Starting at the top line, return each entry word for word.

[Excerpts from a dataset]
◆ ◆ ◆
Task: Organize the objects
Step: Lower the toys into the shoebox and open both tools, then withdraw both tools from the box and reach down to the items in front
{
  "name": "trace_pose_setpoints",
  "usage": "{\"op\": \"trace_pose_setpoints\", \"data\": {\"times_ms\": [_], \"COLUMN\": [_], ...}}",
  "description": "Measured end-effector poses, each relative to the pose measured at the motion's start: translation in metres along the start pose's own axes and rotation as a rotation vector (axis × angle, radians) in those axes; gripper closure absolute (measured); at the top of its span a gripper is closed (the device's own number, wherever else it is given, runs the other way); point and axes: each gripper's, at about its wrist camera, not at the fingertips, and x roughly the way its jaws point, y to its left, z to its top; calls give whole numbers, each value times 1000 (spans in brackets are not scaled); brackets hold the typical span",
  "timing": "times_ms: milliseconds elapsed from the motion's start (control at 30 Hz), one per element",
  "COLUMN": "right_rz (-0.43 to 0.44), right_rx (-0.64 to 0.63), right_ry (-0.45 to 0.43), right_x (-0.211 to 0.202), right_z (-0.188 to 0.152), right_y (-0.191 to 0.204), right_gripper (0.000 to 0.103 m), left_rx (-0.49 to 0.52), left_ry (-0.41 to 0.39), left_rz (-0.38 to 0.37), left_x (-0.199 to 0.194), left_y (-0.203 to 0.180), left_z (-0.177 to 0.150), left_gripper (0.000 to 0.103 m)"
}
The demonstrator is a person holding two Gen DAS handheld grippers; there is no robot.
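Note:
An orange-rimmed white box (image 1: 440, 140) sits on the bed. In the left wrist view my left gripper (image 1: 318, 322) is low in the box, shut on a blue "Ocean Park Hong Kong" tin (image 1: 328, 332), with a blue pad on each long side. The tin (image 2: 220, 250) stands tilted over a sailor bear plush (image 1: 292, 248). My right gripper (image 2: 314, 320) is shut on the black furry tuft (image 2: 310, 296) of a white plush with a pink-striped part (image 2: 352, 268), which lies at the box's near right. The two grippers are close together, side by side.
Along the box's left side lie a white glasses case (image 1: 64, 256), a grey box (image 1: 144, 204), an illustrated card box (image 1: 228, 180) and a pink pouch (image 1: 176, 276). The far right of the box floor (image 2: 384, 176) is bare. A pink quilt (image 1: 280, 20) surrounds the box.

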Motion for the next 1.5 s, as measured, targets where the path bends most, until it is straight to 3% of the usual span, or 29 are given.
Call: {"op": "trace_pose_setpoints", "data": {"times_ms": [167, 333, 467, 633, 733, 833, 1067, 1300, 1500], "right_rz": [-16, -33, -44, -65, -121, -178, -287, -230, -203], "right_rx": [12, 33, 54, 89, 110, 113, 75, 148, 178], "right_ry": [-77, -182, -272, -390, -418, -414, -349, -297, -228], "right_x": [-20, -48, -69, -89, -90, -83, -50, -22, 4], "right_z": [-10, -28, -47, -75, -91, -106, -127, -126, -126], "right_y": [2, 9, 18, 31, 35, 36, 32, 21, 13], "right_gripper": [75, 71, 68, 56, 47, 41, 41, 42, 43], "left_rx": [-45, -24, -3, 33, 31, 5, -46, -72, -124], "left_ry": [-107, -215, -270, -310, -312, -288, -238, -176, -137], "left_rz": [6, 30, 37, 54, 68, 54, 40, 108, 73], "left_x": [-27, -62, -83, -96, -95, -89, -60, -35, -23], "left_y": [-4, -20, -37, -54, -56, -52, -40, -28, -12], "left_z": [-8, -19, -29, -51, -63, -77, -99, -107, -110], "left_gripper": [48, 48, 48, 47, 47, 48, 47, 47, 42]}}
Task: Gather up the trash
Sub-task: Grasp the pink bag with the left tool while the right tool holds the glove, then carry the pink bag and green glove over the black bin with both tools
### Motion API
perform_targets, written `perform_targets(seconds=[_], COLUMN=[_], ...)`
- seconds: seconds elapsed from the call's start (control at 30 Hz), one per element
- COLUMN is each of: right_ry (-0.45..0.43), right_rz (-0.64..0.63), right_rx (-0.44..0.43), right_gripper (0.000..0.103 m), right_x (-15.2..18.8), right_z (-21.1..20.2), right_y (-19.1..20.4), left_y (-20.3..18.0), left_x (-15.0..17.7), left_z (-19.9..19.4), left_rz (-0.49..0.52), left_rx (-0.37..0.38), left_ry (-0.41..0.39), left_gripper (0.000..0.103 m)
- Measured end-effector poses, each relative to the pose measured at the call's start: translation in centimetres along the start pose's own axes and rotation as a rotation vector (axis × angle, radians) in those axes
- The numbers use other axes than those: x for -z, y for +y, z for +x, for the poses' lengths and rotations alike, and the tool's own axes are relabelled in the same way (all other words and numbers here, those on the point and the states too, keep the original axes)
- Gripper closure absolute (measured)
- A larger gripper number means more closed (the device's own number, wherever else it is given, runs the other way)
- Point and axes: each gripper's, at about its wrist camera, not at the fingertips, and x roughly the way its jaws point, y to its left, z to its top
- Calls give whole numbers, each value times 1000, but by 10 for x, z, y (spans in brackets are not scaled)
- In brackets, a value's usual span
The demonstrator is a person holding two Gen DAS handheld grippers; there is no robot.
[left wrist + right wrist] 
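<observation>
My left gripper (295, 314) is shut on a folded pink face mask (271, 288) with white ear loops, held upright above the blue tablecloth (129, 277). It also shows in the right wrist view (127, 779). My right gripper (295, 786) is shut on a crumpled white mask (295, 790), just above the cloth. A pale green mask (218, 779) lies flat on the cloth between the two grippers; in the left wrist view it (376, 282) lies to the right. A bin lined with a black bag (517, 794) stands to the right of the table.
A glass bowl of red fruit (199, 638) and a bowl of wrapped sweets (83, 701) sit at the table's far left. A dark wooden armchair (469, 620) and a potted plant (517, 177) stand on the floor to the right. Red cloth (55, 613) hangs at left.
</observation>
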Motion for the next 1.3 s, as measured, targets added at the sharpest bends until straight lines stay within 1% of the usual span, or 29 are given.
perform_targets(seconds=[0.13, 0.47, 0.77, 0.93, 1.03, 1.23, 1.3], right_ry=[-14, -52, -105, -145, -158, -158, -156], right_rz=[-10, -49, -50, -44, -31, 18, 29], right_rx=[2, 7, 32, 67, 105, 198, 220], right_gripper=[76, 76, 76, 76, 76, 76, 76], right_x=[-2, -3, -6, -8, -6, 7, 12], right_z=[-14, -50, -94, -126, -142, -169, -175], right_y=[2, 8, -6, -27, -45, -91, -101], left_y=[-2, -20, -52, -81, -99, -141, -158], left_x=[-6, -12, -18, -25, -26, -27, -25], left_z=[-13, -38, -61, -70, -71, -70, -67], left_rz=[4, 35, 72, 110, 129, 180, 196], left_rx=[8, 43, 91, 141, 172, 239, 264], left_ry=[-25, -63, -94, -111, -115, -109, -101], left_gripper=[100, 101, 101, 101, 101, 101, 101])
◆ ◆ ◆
**ANSWER TO THIS PROBLEM**.
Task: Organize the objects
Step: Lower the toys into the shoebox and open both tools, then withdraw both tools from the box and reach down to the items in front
{
  "name": "trace_pose_setpoints",
  "usage": "{\"op\": \"trace_pose_setpoints\", \"data\": {\"times_ms\": [_], \"COLUMN\": [_], ...}}",
  "description": "Measured end-effector poses, each relative to the pose measured at the motion's start: translation in metres along the start pose's own axes and rotation as a rotation vector (axis × angle, radians) in those axes; gripper closure absolute (measured); at the top of its span a gripper is closed (the device's own number, wherever else it is given, runs the other way); point and axes: each gripper's, at about its wrist camera, not at the fingertips, and x roughly the way its jaws point, y to its left, z to its top; calls give whole numbers, each value times 1000 (spans in brackets are not scaled); brackets hold the typical span",
  "timing": "times_ms: milliseconds elapsed from the motion's start (control at 30 Hz), one per element",
  "COLUMN": "right_rz (-0.43 to 0.44), right_rx (-0.64 to 0.63), right_ry (-0.45 to 0.43), right_x (-0.211 to 0.202), right_z (-0.188 to 0.152), right_y (-0.191 to 0.204), right_gripper (0.000 to 0.103 m), left_rx (-0.49 to 0.52), left_ry (-0.41 to 0.39), left_rz (-0.38 to 0.37), left_x (-0.199 to 0.194), left_y (-0.203 to 0.180), left_z (-0.177 to 0.150), left_gripper (0.000 to 0.103 m)"
}
The demonstrator is a person holding two Gen DAS handheld grippers; there is no robot.
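Note:
An orange-rimmed white box (image 1: 440, 140) sits on the bed. In the left wrist view my left gripper (image 1: 318, 322) is low in the box, shut on a blue "Ocean Park Hong Kong" tin (image 1: 328, 332), with a blue pad on each long side. The tin (image 2: 220, 250) stands tilted over a sailor bear plush (image 1: 292, 248). My right gripper (image 2: 314, 320) is shut on the black furry tuft (image 2: 310, 296) of a white plush with a pink-striped part (image 2: 352, 268), which lies at the box's near right. The two grippers are close together, side by side.
Along the box's left side lie a white glasses case (image 1: 64, 256), a grey box (image 1: 144, 204), an illustrated card box (image 1: 228, 180) and a pink pouch (image 1: 176, 276). The far right of the box floor (image 2: 384, 176) is bare. A pink quilt (image 1: 280, 20) surrounds the box.
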
Motion for the next 1.5 s, as measured, targets where the path bends most, until it is straight to 3% of the usual span, or 29 are given.
Call: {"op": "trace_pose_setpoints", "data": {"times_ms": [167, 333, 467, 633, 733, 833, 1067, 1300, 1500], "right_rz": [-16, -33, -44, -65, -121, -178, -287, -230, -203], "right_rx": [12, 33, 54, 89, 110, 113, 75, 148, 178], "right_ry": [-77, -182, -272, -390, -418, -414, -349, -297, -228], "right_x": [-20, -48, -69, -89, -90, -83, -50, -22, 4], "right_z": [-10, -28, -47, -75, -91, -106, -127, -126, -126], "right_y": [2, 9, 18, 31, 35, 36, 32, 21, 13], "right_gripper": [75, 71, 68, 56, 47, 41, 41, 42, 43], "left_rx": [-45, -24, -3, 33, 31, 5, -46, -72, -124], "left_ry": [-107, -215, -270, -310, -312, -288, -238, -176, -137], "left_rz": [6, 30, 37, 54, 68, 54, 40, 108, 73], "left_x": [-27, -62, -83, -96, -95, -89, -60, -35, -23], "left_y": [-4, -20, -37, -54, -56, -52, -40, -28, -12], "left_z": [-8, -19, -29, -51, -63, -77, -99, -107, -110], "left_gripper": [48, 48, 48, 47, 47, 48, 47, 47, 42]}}
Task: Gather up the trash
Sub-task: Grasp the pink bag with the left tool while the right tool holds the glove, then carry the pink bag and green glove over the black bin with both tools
### Motion API
perform_targets, written `perform_targets(seconds=[_], COLUMN=[_], ...)`
- seconds: seconds elapsed from the call's start (control at 30 Hz), one per element
- COLUMN is each of: right_ry (-0.45..0.43), right_rz (-0.64..0.63), right_rx (-0.44..0.43), right_gripper (0.000..0.103 m), right_x (-15.2..18.8), right_z (-21.1..20.2), right_y (-19.1..20.4), left_y (-20.3..18.0), left_x (-15.0..17.7), left_z (-19.9..19.4), left_rz (-0.49..0.52), left_rx (-0.37..0.38), left_ry (-0.41..0.39), left_gripper (0.000..0.103 m)
- Measured end-effector poses, each relative to the pose measured at the call's start: translation in centimetres along the start pose's own axes and rotation as a rotation vector (axis × angle, radians) in those axes
- The numbers use other axes than those: x for -z, y for +y, z for +x, for the poses' lengths and rotations alike, and the tool's own axes are relabelled in the same way (all other words and numbers here, those on the point and the states too, keep the original axes)
- Gripper closure absolute (measured)
- A larger gripper number means more closed (the device's own number, wherever else it is given, runs the other way)
- Point and axes: each gripper's, at about its wrist camera, not at the fingertips, and x roughly the way its jaws point, y to its left, z to its top
- Calls give whole numbers, each value times 1000, but by 10 for x, z, y (spans in brackets are not scaled)
- In brackets, a value's usual span
The demonstrator is a person holding two Gen DAS handheld grippers; there is no robot.
[left wrist + right wrist] 
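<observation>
My left gripper (295, 314) is shut on a folded pink face mask (271, 288) with white ear loops, held upright above the blue tablecloth (129, 277). It also shows in the right wrist view (127, 779). My right gripper (295, 786) is shut on a crumpled white mask (295, 790), just above the cloth. A pale green mask (218, 779) lies flat on the cloth between the two grippers; in the left wrist view it (376, 282) lies to the right. A bin lined with a black bag (517, 794) stands to the right of the table.
A glass bowl of red fruit (199, 638) and a bowl of wrapped sweets (83, 701) sit at the table's far left. A dark wooden armchair (469, 620) and a potted plant (517, 177) stand on the floor to the right. Red cloth (55, 613) hangs at left.
</observation>
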Motion for the next 1.3 s, as measured, targets added at the sharpest bends until straight lines stay within 1% of the usual span, or 29 are given.
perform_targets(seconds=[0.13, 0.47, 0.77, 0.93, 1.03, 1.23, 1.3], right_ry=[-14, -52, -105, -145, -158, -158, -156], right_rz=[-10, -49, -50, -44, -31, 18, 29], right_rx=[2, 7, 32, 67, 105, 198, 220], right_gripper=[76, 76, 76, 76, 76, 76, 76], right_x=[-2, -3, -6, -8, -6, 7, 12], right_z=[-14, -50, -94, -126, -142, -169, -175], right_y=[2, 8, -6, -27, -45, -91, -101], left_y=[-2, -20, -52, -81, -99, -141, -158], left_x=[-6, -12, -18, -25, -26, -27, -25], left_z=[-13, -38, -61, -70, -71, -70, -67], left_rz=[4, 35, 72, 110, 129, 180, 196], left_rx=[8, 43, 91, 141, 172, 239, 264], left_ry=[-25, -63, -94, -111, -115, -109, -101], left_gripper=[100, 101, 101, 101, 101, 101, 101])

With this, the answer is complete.